10. University of Tours, Tours, France

11. Department of Digestive and Hepatobiliary Surgery, Estaing Hospital, CHU Clermont-Ferrand, Clermont-Ferrand, France

12. Clermont-Ferrand Faculty of Medicine, Clermont-Ferrand, France

13. Digestive Surgery Unit, Edouard Herriot Hospital, Lyon, France

14. Hospices Civils of Lyon University, Lyon, France

15. Department of Digestive, Pancreatic, Hepatobiliary and Endocrine Surgery, Cochin Hospital, APHP, Paris, France

16. University of Paris, Paris, France

17. Digestive Surgery Department, Reims University Hospital, Robert Debré hospital, Reims, France

18. Reims University Hospital, Robert Debré hospital, Reims, France

19. Digestive Surgery and Liver Transplantation Department, Toulouse University Hospital, Toulouse, France

20. Toulouse University, Toulouse, France

21. Department of Hepatobiliary and Digestive Surgery hospital Rennes, Rennes, France

22. Rennes University, Rennes, France

23. Department of Digestive Surgery, Charles Nicolle Hospital, Rouen, France

24. Rouen University, Rouen, France

25. Department of Hepatobiliary Surgery and Liver Transplantation, Paul Brousse Hospital, Villejuif, France

26. University Paris-Saclay, Saclay, France

27. Department of Hepatobiliary Surgery, Beaujon Hospital, Clichy, France

28. University Paris Cité, Paris, France

Abstract

Objective: Pharmacological prevention of postoperative pancreatic fistula (POPF) after pancreatectomy is open to debate.

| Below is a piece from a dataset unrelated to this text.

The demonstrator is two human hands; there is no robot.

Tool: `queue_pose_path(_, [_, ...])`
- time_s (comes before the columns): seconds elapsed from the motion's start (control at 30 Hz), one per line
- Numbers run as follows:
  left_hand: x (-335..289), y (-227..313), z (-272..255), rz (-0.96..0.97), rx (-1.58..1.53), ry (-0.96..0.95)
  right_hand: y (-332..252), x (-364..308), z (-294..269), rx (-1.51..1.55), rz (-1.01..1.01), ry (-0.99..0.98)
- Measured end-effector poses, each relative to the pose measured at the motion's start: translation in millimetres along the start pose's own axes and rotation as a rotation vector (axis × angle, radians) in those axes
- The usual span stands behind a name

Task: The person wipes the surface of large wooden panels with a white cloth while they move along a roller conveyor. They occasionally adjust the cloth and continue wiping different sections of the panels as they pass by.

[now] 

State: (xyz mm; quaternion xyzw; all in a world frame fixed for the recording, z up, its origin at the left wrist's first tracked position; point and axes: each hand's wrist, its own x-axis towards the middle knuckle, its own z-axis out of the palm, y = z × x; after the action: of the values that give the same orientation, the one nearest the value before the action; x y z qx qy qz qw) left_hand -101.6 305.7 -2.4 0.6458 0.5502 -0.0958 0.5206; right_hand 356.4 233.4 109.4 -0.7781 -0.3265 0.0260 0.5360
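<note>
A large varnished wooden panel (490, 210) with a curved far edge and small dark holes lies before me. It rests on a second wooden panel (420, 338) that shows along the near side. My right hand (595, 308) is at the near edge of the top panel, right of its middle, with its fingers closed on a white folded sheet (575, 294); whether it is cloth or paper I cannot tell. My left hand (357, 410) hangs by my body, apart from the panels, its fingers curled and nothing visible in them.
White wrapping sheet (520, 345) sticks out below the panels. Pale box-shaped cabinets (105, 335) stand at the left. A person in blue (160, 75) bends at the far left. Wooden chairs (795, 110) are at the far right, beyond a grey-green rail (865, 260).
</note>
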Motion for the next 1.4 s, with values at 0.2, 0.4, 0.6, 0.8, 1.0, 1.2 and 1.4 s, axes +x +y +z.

The present study compares clinically significant POPF rates in patients randomized between somatostatin versus octreotide as prophylactic treatment. Patients and methods: Multicentric randomized controlled open study in patient’s candidate for pancreaticoduodenectomy (PD) or distal pancreatectomy (DP) comparing somatostatin continuous intravenous infusion for 7 days versus octreotid 100 μg, every 8 hours subcutaneous injection for 7 days, stratified by procedure (PD vs. DP) and size of the main pancreatic duct (>4 mm) on grade B/C POPF rates at 90 days based on an intention-to-treat analysis. Results: Of 763 eligible patients, 651 were randomized: 327 in the octreotide arm and 324 in the somatostatin arm, with comparable the stratification criteria - type of surgery and main pancreatic duct dilatation. Most patients had PD (n=480; 73.8%), on soft/normal pancreas (n=367; 63.2%) with a non-dilated main pancreatic duct (n=472; 72.5%), most often for pancreatic adenocarcinoma (n=311; 47.8%). Almost all patients had abdominal drainage (n=621; 96.1%) and 121 (19.5%) left the hospital with the drain in place (median length of stay=16 d). A total of 153 patients (23.5%) developed a grade B/C POPF with no difference between both groups: 24.1%: somatostatin arm and 22.9%: octreotide arm (Chi-2 test, P=0.73, ITT analysis). Absence of statistically significant difference persisted after adjustment for stratification variables and in per-protocol analysis. Conclusions: Continuous intravenous somatostatin is not statistically different from subcutaneous octreotide in the prevention of grade B/C POPF after pancreatectomy.

Publisher

Ovid Technologies (Wolters Kluwer Health)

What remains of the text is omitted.